Introducing Column-Level Assertions

With Acryl Cloud, you can use the Column Assertions feature to monitor changes to critical warehouse tables at the column level and validate them against user-defined criteria.

What happens when something goes wrong? Acryl’s Subscriptions and Notifications feature allows you to create alerts that trigger when quality issues are detected. This ensures that data and governance leaders, data producers, and downstream consumers (like, cough, the marketing team) are in the loop, too.

Here are a few common issues Column Assertions can help detect:
  1. Duplicate Data. In the real world, data duplication is a common problem, thanks to the complexity involved in designing idempotent logic for data pipelines. It’s also a concern in BASE databases, like Cassandra or DynamoDB, where relaxed consistency safeguards make it difficult to enforce consistency. This is true, too, of optimized file formats like Parquet, Iceberg, and even Delta Lake, where poorly designed data pipelines can duplicate or lose data.
  2. Missing Data. This happens when fields that should be populated in a dataset are missing. In an RDBMS, this sometimes happens when columns are left blank during an INSERT operation. By default, blank fields are represented as NULL, unless constrained otherwise. The presence of NULLs where data is expected indicates a data quality issue. Conversely, the presence of non-NULL values in columns that should have NULLs is also a data quality problem.
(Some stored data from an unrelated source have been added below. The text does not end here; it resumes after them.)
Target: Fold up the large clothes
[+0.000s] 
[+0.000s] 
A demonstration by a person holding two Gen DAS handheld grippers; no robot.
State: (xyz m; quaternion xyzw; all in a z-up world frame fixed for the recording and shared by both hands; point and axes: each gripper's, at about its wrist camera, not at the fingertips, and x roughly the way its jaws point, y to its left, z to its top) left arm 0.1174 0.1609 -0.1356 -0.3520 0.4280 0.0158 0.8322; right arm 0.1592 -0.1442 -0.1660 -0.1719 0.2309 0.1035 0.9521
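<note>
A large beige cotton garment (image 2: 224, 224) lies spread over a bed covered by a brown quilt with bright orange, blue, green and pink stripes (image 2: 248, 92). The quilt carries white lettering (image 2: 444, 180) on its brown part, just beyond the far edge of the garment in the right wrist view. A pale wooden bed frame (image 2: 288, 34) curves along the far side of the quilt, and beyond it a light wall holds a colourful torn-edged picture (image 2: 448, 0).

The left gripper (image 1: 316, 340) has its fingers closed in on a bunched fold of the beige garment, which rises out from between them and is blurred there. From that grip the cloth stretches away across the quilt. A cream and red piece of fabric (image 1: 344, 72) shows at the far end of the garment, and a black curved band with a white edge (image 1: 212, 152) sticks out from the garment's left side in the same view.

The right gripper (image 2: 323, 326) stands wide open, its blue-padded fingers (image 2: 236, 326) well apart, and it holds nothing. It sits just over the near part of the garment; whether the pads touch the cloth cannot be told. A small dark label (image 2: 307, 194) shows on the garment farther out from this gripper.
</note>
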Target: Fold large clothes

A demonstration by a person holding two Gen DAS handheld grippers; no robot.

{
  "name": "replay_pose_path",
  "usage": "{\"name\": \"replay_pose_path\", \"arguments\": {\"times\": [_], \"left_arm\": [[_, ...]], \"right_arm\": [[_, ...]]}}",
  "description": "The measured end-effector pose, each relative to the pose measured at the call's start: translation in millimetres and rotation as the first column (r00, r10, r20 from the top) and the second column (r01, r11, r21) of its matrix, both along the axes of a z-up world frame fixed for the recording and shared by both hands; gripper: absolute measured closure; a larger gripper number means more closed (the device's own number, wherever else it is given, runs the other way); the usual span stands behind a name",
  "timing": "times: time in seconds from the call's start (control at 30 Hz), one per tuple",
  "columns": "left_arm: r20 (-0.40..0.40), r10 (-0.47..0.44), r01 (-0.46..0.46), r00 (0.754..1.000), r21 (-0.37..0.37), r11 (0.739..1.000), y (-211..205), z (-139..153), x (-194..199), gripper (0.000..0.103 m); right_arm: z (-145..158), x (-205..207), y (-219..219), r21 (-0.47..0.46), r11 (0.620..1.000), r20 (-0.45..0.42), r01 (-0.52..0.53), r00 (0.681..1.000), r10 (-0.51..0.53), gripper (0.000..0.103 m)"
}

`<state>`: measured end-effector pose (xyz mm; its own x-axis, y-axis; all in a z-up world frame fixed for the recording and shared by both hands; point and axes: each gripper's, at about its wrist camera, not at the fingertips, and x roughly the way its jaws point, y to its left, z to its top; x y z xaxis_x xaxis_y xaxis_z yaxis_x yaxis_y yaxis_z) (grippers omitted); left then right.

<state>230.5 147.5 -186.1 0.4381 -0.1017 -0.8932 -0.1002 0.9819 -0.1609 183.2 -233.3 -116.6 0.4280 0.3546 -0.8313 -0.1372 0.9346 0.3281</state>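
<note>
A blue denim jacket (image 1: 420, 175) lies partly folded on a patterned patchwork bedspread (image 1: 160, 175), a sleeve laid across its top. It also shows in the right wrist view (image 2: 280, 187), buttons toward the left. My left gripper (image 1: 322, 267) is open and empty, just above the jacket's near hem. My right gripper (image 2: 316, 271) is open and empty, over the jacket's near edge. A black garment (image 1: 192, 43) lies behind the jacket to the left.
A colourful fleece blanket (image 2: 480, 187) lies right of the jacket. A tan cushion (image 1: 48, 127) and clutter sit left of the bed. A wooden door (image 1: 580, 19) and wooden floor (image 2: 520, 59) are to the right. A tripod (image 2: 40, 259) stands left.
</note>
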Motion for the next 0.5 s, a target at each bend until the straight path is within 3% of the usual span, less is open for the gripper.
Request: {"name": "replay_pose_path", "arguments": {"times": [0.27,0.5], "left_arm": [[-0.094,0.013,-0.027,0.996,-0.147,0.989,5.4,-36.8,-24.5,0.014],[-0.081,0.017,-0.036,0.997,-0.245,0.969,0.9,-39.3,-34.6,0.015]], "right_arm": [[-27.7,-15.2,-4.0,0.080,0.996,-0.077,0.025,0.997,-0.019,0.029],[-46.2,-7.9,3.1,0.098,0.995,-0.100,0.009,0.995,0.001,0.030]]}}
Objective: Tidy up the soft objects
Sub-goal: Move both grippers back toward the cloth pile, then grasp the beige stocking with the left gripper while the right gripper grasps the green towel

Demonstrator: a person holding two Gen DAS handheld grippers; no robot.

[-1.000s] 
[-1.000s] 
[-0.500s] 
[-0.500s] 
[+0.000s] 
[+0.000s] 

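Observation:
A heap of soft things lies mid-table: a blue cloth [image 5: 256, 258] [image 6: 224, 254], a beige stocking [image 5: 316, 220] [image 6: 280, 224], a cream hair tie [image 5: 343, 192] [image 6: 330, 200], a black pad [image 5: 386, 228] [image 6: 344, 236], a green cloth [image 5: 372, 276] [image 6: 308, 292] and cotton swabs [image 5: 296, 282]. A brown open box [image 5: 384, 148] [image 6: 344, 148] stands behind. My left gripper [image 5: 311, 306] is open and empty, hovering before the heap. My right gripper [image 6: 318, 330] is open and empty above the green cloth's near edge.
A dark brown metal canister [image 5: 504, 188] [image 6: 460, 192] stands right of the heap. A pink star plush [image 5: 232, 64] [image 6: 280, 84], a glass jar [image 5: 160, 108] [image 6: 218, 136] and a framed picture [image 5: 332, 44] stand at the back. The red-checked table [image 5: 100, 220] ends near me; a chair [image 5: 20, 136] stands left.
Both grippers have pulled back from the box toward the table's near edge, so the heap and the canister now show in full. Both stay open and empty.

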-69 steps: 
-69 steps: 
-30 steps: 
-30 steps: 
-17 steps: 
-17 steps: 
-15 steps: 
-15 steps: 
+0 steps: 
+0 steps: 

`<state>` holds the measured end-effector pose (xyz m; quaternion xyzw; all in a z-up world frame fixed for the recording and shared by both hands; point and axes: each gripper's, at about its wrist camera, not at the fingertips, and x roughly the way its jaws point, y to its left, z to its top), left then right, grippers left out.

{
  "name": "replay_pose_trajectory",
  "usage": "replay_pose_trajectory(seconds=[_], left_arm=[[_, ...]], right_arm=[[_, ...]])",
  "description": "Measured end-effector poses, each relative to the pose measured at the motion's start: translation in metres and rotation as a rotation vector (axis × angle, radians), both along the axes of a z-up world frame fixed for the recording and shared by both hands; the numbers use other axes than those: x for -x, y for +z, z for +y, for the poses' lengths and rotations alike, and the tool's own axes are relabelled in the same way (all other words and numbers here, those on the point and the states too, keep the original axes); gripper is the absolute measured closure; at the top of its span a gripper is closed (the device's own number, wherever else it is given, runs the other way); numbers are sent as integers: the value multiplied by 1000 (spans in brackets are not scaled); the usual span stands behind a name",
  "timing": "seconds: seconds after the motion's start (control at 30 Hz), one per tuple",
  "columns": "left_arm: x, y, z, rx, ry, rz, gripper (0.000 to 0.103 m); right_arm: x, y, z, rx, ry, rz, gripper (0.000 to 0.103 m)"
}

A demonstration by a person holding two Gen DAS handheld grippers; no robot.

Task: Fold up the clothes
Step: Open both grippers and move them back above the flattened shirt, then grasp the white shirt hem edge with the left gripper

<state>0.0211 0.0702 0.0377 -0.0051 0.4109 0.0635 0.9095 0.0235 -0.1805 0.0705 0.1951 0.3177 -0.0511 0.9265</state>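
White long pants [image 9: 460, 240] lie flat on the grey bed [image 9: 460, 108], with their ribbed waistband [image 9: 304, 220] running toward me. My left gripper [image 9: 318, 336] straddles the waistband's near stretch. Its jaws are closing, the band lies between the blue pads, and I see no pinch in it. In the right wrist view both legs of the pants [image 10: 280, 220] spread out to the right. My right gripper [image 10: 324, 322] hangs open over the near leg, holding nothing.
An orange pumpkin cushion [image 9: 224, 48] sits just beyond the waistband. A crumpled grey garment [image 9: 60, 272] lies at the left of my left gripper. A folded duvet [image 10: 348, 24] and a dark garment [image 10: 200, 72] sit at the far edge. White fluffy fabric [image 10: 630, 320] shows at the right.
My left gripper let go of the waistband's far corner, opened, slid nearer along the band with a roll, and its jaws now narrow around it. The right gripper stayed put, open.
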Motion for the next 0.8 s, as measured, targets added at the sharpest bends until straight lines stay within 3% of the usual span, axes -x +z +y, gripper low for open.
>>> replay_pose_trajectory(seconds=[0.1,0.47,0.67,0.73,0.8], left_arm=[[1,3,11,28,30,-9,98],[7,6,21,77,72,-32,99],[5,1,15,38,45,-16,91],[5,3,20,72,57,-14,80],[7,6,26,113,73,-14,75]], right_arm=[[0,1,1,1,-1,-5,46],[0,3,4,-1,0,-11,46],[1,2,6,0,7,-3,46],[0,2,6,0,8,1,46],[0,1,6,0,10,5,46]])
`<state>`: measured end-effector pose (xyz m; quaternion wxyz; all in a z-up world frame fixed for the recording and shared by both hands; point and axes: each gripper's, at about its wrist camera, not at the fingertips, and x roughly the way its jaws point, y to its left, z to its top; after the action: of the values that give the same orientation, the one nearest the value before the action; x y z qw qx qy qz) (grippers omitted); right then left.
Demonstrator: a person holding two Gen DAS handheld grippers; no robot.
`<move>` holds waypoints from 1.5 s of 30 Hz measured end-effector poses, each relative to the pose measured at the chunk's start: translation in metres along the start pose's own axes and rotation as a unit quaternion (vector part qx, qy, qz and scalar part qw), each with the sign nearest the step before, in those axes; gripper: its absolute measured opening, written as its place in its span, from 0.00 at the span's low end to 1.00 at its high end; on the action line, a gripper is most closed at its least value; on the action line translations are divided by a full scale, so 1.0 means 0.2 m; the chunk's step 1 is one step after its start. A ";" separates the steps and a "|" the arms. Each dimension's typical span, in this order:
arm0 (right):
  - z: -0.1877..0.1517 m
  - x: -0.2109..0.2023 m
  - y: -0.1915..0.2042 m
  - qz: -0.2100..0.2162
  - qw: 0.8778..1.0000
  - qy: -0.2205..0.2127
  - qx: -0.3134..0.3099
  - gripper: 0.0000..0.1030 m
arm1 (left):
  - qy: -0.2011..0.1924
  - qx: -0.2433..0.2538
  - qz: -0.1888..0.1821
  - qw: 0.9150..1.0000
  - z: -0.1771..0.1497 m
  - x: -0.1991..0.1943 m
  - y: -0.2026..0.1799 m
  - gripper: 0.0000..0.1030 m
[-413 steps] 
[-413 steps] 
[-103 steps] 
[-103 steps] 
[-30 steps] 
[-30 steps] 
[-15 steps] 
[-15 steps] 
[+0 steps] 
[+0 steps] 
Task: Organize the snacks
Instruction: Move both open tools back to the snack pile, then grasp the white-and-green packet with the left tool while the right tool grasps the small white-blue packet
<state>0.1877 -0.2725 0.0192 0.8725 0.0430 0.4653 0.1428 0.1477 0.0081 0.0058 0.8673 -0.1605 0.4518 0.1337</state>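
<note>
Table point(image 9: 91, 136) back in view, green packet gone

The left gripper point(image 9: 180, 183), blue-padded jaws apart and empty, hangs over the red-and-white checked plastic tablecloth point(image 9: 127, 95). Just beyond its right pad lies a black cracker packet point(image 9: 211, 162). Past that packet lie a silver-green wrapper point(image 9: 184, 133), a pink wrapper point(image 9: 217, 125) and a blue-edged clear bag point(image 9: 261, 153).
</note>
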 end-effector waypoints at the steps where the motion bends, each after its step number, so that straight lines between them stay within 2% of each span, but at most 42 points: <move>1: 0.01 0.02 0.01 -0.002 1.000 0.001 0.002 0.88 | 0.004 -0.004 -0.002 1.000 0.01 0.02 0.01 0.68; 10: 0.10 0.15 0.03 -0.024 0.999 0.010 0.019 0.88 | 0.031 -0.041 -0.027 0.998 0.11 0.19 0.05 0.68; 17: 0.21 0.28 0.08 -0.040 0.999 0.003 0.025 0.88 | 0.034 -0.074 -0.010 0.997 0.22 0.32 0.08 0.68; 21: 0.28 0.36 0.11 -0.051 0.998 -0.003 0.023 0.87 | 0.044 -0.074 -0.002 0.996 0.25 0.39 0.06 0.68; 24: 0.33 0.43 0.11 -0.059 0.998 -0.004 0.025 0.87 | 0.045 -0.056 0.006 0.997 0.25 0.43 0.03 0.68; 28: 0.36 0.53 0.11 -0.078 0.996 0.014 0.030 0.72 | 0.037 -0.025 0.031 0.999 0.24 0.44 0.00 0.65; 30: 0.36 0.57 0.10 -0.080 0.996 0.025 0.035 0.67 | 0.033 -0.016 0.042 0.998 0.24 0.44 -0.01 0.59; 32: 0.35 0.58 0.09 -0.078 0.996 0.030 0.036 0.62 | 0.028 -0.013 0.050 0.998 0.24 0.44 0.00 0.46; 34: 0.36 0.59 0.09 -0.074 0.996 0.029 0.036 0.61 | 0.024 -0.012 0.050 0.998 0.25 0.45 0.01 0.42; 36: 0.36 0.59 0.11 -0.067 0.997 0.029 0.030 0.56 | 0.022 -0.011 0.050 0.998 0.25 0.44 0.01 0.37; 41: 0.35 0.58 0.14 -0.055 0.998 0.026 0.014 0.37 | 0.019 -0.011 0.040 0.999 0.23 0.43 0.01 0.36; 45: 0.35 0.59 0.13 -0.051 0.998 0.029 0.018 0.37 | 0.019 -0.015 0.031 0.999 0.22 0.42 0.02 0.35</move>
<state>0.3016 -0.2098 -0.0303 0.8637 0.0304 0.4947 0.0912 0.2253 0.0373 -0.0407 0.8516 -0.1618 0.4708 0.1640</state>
Column Assertions allow you to detect both issues.
  3. Invalid data values or types. This occurs when new records or updates to a column fall outside of predefined ranges or contain unexpected values or types. Your Oracle DBA might say, “Just enforce column-level constraints in the database!” but not all databases enforce the same constraints, while some databases, like Snowflake, don’t actually enforce any meaningful constraints. BASE databases don’t enforce constraints, and Parquet and Iceberg don’t, either.
  4. Anomalous Data Patterns. Unusual spikes in data volume or in record counts, as with the replication of records at a rate significantly higher than expected in a given period of time, can be indicative of pipeline misconfigurations, software bugs, or other problems.

By taking advantage of the Column Assertions feature in Acryl Cloud, organizations can identify data issues before they cause a major incident. Column Assertions feature adds to the suite of data quality checks already provided by Acryl Cloud: Freshness Assertions and Volume Assertions.

Column Assertions Explained

Before we return to our harried data engineer and the malfunctioning data pipeline that ruined Christmas, let’s tackle a more basic question: What are Column Assertions, and how do they work?

A simple explanation is that they’re column-level validation rules, similar to database (1)constraints—albeit much easier to implement, manage, and share with your team.


In other words, a Column Assertion is literally an “assertion” you make about the uniqueness, nullability, type, value, range, etc. of the data in a column.

This assertion is backed up by two types of checks:
  • Column Metric Assertions: validate that a metric obtained by aggregating over a given column’s values matches your expectations (e.g. MIN, MAX, MEAN, MEDIAN).

and

  • Column Value Assertions: validate that each row has a semantically “valid” column value

In Acryl Cloud, these checks are carried out by running tailored queries against specific columns of a database table, for either the entire table or just the parts that have recently changed. In the event that a column check fails, a notification will be sent to subscribers of that data asset.

To configure a Column Assertion, you'll need to (a) specify how often your checks will occur and (b) define the assertion criteria (i.e., conditions) used to validate the column data.

1. Evaluation Schedule

This defines how often Acryl Cloud will run your checks against a given warehouse column. For time-sensitive applications, it’s a good idea to align this with the expected change frequency of the column.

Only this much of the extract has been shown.